Required work —
Needed from the entries below: every line that holds the word "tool".

Dataset records —
= = =
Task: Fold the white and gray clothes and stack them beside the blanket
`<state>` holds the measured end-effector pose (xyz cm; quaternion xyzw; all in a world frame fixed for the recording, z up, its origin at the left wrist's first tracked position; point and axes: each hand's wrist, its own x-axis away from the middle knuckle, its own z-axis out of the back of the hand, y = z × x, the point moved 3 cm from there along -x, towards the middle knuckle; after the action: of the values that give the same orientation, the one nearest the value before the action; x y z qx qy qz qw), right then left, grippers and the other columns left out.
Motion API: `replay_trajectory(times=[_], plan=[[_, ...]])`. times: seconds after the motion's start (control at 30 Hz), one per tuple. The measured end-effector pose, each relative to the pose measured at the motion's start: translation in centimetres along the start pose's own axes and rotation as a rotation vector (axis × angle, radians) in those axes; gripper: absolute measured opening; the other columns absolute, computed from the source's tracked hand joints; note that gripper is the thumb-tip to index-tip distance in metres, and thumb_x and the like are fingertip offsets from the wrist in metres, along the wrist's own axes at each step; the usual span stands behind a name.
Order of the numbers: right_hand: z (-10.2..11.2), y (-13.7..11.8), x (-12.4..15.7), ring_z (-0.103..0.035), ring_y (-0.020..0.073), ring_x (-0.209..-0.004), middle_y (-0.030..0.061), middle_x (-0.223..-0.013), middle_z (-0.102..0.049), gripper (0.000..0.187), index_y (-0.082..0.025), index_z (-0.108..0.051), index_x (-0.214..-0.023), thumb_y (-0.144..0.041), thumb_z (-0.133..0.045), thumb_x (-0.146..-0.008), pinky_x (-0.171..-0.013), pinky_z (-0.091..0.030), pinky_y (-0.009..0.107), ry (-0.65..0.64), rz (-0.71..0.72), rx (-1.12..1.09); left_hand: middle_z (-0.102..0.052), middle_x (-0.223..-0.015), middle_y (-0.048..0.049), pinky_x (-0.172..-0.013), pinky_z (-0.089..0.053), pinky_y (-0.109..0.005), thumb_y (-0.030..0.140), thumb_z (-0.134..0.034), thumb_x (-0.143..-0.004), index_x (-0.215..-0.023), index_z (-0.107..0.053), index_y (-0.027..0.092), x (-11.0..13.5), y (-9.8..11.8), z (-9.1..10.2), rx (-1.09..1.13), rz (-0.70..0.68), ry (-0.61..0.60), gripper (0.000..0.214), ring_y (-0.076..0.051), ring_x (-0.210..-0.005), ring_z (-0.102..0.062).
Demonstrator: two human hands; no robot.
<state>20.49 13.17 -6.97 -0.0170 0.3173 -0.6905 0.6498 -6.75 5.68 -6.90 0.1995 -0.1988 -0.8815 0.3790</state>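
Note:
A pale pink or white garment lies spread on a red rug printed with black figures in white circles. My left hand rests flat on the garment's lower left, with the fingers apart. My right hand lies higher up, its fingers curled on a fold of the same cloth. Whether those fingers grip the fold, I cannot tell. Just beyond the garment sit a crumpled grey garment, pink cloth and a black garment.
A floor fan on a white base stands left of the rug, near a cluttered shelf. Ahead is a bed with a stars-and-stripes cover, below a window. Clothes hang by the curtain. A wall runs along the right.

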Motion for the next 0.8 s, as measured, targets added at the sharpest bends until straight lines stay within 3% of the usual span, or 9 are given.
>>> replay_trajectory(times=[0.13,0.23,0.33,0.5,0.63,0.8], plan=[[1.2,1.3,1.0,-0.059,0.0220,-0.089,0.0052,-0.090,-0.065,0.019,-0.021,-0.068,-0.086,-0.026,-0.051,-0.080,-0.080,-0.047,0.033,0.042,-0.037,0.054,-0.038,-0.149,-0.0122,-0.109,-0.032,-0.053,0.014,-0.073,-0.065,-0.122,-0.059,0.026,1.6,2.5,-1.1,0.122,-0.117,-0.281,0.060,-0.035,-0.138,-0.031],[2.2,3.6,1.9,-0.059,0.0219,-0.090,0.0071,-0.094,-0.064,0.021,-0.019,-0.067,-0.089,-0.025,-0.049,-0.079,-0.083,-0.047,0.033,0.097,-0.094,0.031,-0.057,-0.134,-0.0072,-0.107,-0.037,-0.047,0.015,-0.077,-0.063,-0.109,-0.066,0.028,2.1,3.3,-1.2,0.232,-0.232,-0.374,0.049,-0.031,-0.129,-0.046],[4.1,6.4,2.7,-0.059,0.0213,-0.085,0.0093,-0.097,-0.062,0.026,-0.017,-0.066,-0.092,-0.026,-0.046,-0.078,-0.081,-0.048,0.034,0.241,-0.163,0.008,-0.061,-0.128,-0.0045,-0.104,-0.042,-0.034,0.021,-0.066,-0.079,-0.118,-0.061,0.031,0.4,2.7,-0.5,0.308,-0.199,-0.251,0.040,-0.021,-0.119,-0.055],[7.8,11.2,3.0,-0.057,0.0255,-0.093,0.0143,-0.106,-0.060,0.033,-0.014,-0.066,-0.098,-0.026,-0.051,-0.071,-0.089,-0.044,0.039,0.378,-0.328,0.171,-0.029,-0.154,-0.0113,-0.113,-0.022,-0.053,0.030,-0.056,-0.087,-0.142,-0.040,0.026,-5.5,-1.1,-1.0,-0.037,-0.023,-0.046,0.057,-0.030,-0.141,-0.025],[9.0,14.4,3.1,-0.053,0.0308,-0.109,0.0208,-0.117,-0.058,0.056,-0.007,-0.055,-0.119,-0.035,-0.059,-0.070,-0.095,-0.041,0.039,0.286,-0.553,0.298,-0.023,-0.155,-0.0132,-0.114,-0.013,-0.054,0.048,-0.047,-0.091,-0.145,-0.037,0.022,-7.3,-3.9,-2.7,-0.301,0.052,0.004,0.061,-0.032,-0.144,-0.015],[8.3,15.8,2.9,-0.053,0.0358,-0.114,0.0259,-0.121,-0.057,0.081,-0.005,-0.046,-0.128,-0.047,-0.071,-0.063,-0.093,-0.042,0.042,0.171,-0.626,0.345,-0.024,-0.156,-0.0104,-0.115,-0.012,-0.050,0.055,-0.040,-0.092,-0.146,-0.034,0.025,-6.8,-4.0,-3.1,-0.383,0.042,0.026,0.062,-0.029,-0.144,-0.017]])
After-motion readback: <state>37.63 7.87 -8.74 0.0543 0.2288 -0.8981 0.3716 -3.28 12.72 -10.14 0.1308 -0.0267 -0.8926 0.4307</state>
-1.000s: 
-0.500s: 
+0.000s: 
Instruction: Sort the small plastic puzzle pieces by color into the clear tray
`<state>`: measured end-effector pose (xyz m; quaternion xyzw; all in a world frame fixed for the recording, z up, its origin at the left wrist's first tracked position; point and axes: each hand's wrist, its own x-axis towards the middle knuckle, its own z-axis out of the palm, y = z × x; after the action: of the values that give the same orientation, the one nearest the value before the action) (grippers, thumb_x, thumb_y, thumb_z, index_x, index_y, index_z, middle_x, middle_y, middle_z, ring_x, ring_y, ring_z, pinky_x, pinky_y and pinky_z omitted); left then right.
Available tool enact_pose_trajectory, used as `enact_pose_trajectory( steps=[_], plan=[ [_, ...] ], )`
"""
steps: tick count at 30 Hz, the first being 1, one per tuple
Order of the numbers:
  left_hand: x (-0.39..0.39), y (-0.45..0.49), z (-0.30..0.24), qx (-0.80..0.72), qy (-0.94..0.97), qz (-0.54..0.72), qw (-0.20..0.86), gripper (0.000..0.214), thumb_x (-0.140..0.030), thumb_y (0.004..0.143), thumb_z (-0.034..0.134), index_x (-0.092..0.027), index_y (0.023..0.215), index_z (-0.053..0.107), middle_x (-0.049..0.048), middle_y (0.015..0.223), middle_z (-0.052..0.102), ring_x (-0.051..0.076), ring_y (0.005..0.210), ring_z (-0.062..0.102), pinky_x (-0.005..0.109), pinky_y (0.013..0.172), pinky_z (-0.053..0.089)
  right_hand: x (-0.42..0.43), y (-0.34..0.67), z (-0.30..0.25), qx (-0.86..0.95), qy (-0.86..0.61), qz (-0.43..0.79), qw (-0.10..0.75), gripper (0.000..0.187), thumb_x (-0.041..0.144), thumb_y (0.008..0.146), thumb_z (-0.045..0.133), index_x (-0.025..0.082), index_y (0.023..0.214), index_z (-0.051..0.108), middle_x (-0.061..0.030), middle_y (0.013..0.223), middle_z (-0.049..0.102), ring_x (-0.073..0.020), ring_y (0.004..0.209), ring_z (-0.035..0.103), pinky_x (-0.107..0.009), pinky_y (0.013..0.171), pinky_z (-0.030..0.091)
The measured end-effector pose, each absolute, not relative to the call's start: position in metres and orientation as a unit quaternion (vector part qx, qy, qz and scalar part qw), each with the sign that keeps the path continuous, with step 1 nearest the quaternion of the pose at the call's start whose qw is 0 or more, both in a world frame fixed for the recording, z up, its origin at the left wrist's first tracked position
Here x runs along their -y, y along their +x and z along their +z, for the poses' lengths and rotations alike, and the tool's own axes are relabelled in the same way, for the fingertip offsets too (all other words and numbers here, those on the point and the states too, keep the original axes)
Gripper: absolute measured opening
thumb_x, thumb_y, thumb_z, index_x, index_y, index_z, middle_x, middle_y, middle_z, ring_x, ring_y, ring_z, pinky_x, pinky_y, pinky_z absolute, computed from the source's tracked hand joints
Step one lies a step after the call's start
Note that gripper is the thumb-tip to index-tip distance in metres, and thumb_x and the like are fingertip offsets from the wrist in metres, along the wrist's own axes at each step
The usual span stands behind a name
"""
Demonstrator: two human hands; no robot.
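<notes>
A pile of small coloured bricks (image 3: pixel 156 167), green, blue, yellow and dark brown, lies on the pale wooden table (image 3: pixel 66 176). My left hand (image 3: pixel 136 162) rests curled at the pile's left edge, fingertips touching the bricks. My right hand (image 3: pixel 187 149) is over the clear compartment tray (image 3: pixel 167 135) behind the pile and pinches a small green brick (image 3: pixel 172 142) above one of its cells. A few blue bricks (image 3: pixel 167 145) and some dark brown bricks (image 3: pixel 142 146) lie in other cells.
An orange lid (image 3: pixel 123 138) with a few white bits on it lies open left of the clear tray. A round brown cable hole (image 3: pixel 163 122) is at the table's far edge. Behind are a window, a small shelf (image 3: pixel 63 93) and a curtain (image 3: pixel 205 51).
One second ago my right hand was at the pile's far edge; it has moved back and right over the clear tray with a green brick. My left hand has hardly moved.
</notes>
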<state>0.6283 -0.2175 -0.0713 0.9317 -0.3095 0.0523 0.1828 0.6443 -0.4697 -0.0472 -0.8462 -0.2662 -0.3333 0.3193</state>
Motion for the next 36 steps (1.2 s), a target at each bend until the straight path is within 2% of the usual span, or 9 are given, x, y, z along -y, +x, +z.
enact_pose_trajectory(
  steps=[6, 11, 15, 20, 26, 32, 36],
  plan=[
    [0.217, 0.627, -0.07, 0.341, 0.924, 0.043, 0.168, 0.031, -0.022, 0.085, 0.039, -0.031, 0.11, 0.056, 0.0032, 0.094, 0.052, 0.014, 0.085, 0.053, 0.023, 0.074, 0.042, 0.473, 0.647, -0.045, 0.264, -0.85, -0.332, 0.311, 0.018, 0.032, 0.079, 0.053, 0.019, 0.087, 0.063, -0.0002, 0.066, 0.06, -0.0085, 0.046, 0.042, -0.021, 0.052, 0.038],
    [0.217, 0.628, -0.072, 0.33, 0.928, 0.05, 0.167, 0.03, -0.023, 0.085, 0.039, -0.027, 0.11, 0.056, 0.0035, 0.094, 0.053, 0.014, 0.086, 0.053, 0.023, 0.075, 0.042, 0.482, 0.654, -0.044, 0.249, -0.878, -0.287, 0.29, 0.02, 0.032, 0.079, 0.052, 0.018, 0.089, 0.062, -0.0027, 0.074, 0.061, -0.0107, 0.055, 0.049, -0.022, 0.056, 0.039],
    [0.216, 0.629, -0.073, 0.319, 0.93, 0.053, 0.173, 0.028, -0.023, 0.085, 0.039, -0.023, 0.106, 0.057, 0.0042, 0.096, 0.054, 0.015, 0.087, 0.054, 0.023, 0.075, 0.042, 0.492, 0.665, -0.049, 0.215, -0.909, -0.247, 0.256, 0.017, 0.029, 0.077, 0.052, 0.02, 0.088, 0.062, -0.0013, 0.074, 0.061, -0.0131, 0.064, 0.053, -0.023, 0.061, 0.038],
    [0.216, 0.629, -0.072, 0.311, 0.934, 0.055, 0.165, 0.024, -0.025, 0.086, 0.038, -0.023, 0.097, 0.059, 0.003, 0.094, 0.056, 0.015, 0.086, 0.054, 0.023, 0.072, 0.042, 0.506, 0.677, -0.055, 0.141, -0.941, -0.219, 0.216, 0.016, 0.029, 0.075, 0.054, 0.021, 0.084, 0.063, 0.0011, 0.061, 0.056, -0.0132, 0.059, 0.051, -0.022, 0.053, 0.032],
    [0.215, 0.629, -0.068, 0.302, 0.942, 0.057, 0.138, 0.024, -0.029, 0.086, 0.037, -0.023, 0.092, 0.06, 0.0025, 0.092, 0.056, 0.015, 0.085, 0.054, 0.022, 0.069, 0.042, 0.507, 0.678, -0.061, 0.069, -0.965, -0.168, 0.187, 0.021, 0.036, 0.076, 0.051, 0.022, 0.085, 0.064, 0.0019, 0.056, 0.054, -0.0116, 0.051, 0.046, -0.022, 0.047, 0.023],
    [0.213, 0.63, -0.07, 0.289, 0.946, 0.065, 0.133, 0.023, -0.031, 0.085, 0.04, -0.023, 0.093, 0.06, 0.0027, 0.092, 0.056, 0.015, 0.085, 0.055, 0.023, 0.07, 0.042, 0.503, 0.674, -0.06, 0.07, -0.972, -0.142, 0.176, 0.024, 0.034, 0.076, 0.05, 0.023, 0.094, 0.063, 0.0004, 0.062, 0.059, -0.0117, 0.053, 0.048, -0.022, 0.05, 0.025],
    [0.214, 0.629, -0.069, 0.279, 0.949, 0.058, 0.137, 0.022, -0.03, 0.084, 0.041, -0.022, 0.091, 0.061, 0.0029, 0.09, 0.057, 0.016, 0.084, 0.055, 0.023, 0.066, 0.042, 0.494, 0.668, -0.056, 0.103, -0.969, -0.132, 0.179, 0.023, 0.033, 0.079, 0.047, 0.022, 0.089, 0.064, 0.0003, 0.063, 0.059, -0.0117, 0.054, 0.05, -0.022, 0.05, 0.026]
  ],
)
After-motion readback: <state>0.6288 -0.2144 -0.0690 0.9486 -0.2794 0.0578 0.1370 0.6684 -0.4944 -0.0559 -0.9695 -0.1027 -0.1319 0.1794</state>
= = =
Output for this exercise —
Available tool enact_pose_trajectory, used as `enact_pose_trajectory( steps=[_], plan=[ [_, ...] ], )`
Here x runs along their -y, y along their +x and z along their +z, for the poses' lengths and rotations alike, and the tool's own axes are relabelled in the same way, for the fingertip offsets too (all other words and numbers here, those on the point and the states too, keep the original axes)

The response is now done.